8K2A2584Le Secrétaire Général de la Présidence, Patrick Achi a indiqué que pour atteindre ces performances économiques, l’Etat a pris plusieurs mesures phares pour promouvoir l’environnement des affaires. Il s’agit notamment de :

  • L’association du secteur privé à l’élaboration des deux plans nationaux de développement 2012-2015 et 2016- 2020 ;
  • L’instauration d’un dialogue fructueux avec l’Etat, par la création d’un comité de concertation Secteur public- Secteur privé ;
  • La création d’une Autorité Nationale de Régulation des Marchés Publics (ANRMP) ;
  • La création du Tribunal de Commerce puis de la Cour d’appel du Tribunal de Commerce
  • La révision du Code des investissements et des Codes sectoriels ;
  • L’apurement de la dette intérieure ;
  • La création d’un Conseil National de Politique Economique (CNPE) ancré au sein même de la Présidence de la République, auquel est étroitement associé le secteur privé et qui est chargé des questions de stratégies de développement;
  • Le lancement d’un ambitieux programme de champions nationaux ;
  • Et, enfin, la création récente d’un Ministère exclusivement dédié à la promotion de l’investissement privé.

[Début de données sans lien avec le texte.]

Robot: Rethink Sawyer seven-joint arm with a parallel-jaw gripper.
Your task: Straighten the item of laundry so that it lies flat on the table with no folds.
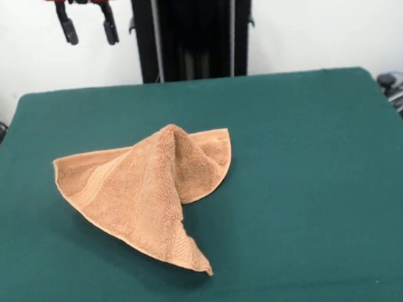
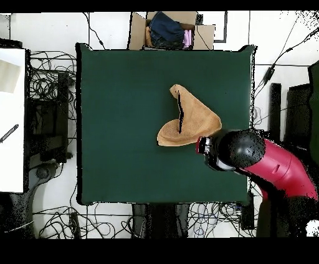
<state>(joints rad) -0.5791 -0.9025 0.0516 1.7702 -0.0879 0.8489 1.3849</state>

« En effet,  pour parvenir à notre ambition d’une prospérité accrue et partagée à l’instar des pays qui ont réussi leur transformation, il nous faudra maintenir une  croissance soutenue de plus de 8% pendant au moins deux décennies, et pour cela, il nous reste encore à relever des défis majeurs. Il nous faudra, en effet, maintenir la paix et la sécurité, renforcer notre gouvernance et l’efficacité administrative, améliorer notre capital humain pour tirer tout le potentiel de notre dividende démographique, et par-dessus tout, relever la compétitivité de notre économie afin de soutenir le secteur privé et générer une croissance inclusive et durable sur une longue période » a-t-il ajouté.

L’émergence de la Cote d’Ivoire passe par un secteur privé Compétitif et Transformateur de ses Ressources.